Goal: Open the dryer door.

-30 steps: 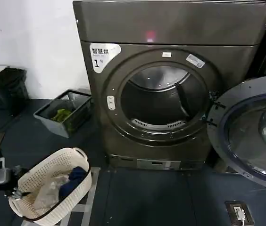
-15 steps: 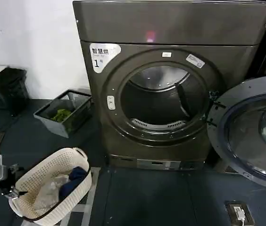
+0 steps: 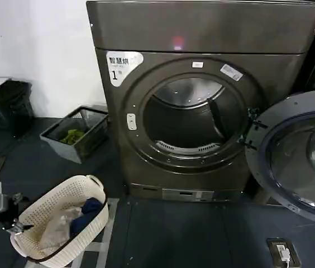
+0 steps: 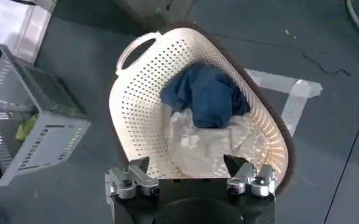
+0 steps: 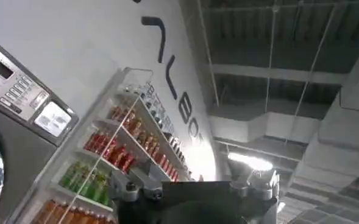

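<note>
Your dryer door [image 3: 297, 159] is already standing swung wide open, hanging off the hinges on the right side of the dark grey dryer [image 3: 202, 100], its round grey rim and tinted glass facing out toward the head camera. The drum opening [image 3: 188, 117] is lying fully exposed, with the metal drum and a dark paddle showing inside.

Your left gripper [image 4: 190, 176] is hanging low at the left of the scene, well apart from the door, right above the cream laundry basket [image 4: 136, 91] on the floor. Its jaws are sitting spread, with nothing between them. In the left wrist view you are looking down past the fingers [image 4: 133, 179] at a dark blue garment [image 4: 206, 94] lying on top of pale cloth [image 4: 203, 143] in the basket. A grey slatted crate [image 4: 36, 115] is standing just beside the basket, with something green in it.

Your right gripper [image 5: 194, 185] is pointing upward, toward the ceiling and a wall shelf of bottled drinks [image 5: 124, 152], with a machine's control panel [image 5: 21, 91] close by. I cannot tell how its jaws are standing
</note>
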Tool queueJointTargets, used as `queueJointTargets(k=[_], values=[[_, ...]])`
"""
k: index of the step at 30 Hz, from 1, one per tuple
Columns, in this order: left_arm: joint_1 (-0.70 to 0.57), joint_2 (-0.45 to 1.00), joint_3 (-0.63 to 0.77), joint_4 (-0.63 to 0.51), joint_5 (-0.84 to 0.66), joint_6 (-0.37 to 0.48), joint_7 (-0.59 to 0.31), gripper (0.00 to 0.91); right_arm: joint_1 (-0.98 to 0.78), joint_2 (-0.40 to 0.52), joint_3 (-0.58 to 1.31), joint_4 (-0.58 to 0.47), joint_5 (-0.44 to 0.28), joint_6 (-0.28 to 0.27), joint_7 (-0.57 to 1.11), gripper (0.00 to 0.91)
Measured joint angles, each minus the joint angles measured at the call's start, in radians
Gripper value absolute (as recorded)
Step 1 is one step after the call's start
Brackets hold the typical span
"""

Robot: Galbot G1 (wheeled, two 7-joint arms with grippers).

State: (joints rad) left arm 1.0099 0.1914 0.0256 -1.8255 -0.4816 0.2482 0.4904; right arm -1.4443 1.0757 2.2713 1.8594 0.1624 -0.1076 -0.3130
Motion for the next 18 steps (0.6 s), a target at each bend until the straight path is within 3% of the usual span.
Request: queueJointTargets(k=[18], values=[[0.007, -0.015, -0.012, 0.006, 0.041, -0.021, 0.031, 0.907, -0.004, 0.009, 0.006, -0.002, -0.008, -0.001, -0.01, 0.907]])
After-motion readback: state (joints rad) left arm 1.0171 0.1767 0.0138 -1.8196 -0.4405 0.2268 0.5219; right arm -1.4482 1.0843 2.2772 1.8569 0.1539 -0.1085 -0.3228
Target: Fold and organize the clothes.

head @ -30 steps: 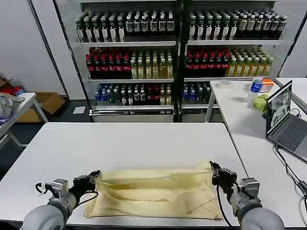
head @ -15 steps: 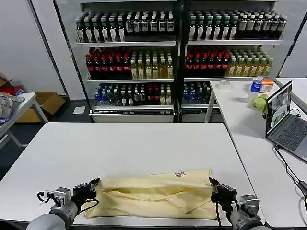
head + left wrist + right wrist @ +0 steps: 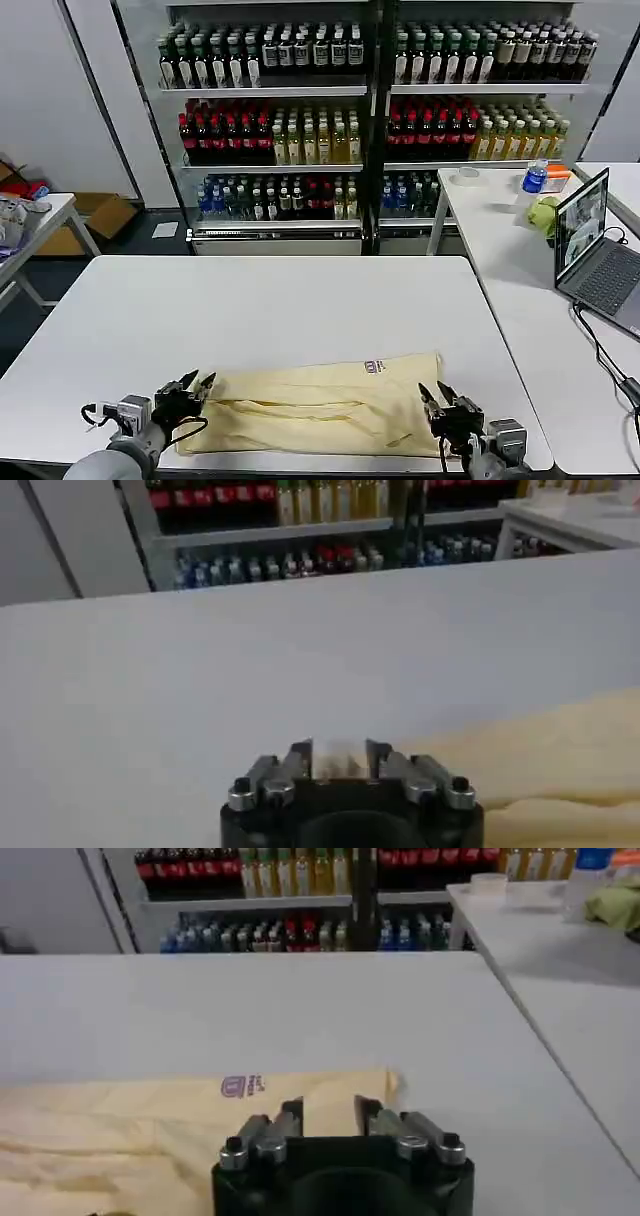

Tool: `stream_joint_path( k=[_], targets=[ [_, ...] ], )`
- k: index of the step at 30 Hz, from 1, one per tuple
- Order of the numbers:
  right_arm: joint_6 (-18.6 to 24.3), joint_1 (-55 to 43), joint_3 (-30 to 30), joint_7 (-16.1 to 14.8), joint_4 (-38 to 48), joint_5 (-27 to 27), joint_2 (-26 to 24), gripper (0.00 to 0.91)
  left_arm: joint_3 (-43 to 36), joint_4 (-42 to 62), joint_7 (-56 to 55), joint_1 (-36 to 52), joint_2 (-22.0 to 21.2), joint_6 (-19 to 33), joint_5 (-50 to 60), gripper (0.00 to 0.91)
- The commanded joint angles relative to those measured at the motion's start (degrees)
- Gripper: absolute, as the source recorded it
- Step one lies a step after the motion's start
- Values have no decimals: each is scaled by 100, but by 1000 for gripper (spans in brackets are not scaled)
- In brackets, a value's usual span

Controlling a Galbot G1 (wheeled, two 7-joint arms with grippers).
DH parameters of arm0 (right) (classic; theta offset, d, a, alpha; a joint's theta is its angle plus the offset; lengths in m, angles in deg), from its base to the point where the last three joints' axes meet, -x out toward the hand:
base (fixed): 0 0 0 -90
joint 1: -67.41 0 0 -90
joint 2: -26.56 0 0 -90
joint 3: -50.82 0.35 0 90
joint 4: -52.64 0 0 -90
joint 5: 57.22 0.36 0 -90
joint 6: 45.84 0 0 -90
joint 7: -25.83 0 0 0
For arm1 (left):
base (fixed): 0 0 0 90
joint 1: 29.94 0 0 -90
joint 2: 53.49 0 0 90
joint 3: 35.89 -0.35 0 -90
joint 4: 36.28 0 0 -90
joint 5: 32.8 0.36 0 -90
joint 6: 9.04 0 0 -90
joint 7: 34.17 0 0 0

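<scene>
The clothes (image 3: 310,405), one pale cream-yellow garment, lie folded in a long strip along the near edge of the white table (image 3: 280,300). The small label with reddish print (image 3: 374,366) faces up near the strip's right end. My left gripper (image 3: 195,384) sits at the strip's left end, fingers spread and open, with only bare table showing between them (image 3: 338,755). At the right end my right gripper (image 3: 432,392) is open too, and cloth shows through the gap (image 3: 328,1110) without being pinched. The garment (image 3: 150,1118) and its label (image 3: 243,1086) appear in the right wrist view.
A second white table on the right carries an open laptop (image 3: 595,250), a bottle and a green item. Shelves of drink bottles (image 3: 370,110) line the back wall. A side table at far left holds a greyish cloth pile (image 3: 12,215).
Both grippers drew back toward the near edge, pulling the garment into a narrower folded strip with the label now on top. Their fingers have since opened and let go of the cloth.
</scene>
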Motion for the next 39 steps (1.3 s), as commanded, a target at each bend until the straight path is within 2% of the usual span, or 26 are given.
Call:
stream_joint_path(
  k=[1,12,23,24,25,26,27,30,33,39],
  targets=[
    [6,113,-8,-13,-91,-121,63,907,97,-337,-443,-256,-188,321,123,907],
    [5,135,4,26,-103,-127,162,907,105,-704,-937,-982,-868,418,131,907],
    [6,186,50,70,-135,-122,173,907,-134,-523,-1043,-968,-1351,467,-65,907],
    [7,192,56,71,-143,-122,170,907,-133,-492,-1047,-941,-1369,474,-77,887],
    [6,196,60,70,-151,-121,165,907,-135,-473,-1050,-913,-1380,478,-111,705],
    [7,202,63,71,-155,-121,159,907,-135,-455,-1055,-893,-1390,479,-126,605],
    [7,205,66,72,-158,-121,158,907,-136,-438,-1056,-870,-1401,480,-145,353],
    [7,215,80,71,-166,-115,144,907,-144,-380,-1052,-819,-1437,494,-210,111],
    [7,222,96,70,-179,-104,119,907,-153,-343,-1053,-799,-1479,490,-215,20],
    [7,201,134,75,-188,-61,58,907,-172,-340,-1028,-800,-1537,488,-243,10]
  ],
)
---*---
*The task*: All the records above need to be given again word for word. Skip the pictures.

*Output for this exercise*:
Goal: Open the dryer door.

-30 steps: 
-15 steps: 
+0 steps: 
+0 steps: 
+0 steps: 

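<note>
Your dryer door [image 3: 297, 159] is already standing swung wide open, hanging off the hinges on the right side of the dark grey dryer [image 3: 202, 100], its round grey rim and tinted glass facing out toward the head camera. The drum opening [image 3: 188, 117] is lying fully exposed, with the metal drum and a dark paddle showing inside.

Your left gripper [image 4: 190, 176] is hanging low at the left of the scene, well apart from the door, right above the cream laundry basket [image 4: 136, 91] on the floor. Its jaws are sitting spread, with nothing between them. In the left wrist view you are looking down past the fingers [image 4: 133, 179] at a dark blue garment [image 4: 206, 94] lying on top of pale cloth [image 4: 203, 143] in the basket. A grey slatted crate [image 4: 36, 115] is standing just beside the basket, with something green in it.

Your right gripper [image 5: 194, 185] is pointing upward, toward the ceiling and a wall shelf of bottled drinks [image 5: 124, 152], with a machine's control panel [image 5: 21, 91] close by. I cannot tell how its jaws are standing
</note>
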Tool queueJointTargets, used as `queueJointTargets(k=[_], values=[[_, ...]])`
"""
k: index of the step at 30 Hz, from 1, one per tuple
Columns, in this order: left_arm: joint_1 (-0.70 to 0.57), joint_2 (-0.45 to 1.00), joint_3 (-0.63 to 0.77), joint_4 (-0.63 to 0.51), joint_5 (-0.84 to 0.66), joint_6 (-0.37 to 0.48), joint_7 (-0.59 to 0.31), gripper (0.00 to 0.91); right_arm: joint_1 (-0.98 to 0.78), joint_2 (-0.40 to 0.52), joint_3 (-0.58 to 1.31), joint_4 (-0.58 to 0.47), joint_5 (-0.44 to 0.28), joint_6 (-0.28 to 0.27), joint_7 (-0.57 to 1.11), gripper (0.00 to 0.91)
Measured joint angles, each minus the joint angles measured at the call's start, in radians
Gripper value absolute (as recorded)
Step 1 is one step after the call's start
Brackets hold the typical span
"""

Robot: Galbot G1 (wheeled, two 7-joint arms with grippers).

State: (joints rad) left arm 1.0099 0.1914 0.0256 -1.8255 -0.4816 0.2482 0.4904; right arm -1.4443 1.0757 2.2713 1.8594 0.1624 -0.1076 -0.3130
Motion for the next 18 steps (0.6 s), a target at each bend until the straight path is within 3% of the usual span.
Request: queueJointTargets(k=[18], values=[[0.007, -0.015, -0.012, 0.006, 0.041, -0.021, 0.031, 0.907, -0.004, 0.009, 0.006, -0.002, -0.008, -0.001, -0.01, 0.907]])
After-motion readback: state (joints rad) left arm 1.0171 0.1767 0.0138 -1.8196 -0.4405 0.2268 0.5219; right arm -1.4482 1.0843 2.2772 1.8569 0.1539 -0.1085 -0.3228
Target: Fold and organize the clothes.

head @ -30 steps: 
head @ -15 steps: 
head + left wrist + right wrist @ +0 steps: 

Tool: `stream_joint_path( k=[_], targets=[ [_, ...] ], )`
- k: index of the step at 30 Hz, from 1, one per tuple
- Order of the numbers:
  right_arm: joint_6 (-18.6 to 24.3), joint_1 (-55 to 43), joint_3 (-30 to 30), joint_7 (-16.1 to 14.8), joint_4 (-38 to 48), joint_5 (-27 to 27), joint_2 (-26 to 24), gripper (0.00 to 0.91)
  left_arm: joint_3 (-43 to 36), joint_4 (-42 to 62), joint_7 (-56 to 55), joint_1 (-36 to 52), joint_2 (-22.0 to 21.2), joint_6 (-19 to 33), joint_5 (-50 to 60), gripper (0.00 to 0.91)
- The commanded joint angles relative to those measured at the motion's start (degrees)
- Gripper: absolute, as the source recorded it
- Step one lies a step after the motion's start
- Values have no decimals: each is scaled by 100, but by 1000 for gripper (spans in brackets are not scaled)
- In brackets, a value's usual span

Controlling a Galbot G1 (wheeled, two 7-joint arms with grippers).
DH parameters of arm0 (right) (classic; theta offset, d, a, alpha; a joint's theta is its angle plus the offset; lengths in m, angles in deg), from its base to the point where the last three joints' axes meet, -x out toward the hand:
base (fixed): 0 0 0 -90
joint 1: -67.41 0 0 -90
joint 2: -26.56 0 0 -90
joint 3: -50.82 0.35 0 90
joint 4: -52.64 0 0 -90
joint 5: 57.22 0.36 0 -90
joint 6: 45.84 0 0 -90
joint 7: -25.83 0 0 0
For arm1 (left):
base (fixed): 0 0 0 90
joint 1: 29.94 0 0 -90
joint 2: 53.49 0 0 90
joint 3: 35.89 -0.35 0 -90
joint 4: 36.28 0 0 -90
joint 5: 32.8 0.36 0 -90
joint 6: 9.04 0 0 -90
joint 7: 34.17 0 0 0

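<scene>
The clothes (image 3: 310,405), one pale cream-yellow garment, lie folded in a long strip along the near edge of the white table (image 3: 280,300). The small label with reddish print (image 3: 374,366) faces up near the strip's right end. My left gripper (image 3: 195,384) sits at the strip's left end, fingers spread and open, with only bare table showing between them (image 3: 338,755). At the right end my right gripper (image 3: 432,392) is open too, and cloth shows through the gap (image 3: 328,1110) without being pinched. The garment (image 3: 150,1118) and its label (image 3: 243,1086) appear in the right wrist view.
A second white table on the right carries an open laptop (image 3: 595,250), a bottle and a green item. Shelves of drink bottles (image 3: 370,110) line the back wall. A side table at far left holds a greyish cloth pile (image 3: 12,215).
Both grippers drew back toward the near edge, pulling the garment into a narrower folded strip with the label now on top. Their fingers have since opened and let go of the cloth.
</scene>
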Motion for the next 39 steps (1.3 s), as commanded, a target at each bend until the straight path is within 2% of the usual span, or 26 are given.
Call:
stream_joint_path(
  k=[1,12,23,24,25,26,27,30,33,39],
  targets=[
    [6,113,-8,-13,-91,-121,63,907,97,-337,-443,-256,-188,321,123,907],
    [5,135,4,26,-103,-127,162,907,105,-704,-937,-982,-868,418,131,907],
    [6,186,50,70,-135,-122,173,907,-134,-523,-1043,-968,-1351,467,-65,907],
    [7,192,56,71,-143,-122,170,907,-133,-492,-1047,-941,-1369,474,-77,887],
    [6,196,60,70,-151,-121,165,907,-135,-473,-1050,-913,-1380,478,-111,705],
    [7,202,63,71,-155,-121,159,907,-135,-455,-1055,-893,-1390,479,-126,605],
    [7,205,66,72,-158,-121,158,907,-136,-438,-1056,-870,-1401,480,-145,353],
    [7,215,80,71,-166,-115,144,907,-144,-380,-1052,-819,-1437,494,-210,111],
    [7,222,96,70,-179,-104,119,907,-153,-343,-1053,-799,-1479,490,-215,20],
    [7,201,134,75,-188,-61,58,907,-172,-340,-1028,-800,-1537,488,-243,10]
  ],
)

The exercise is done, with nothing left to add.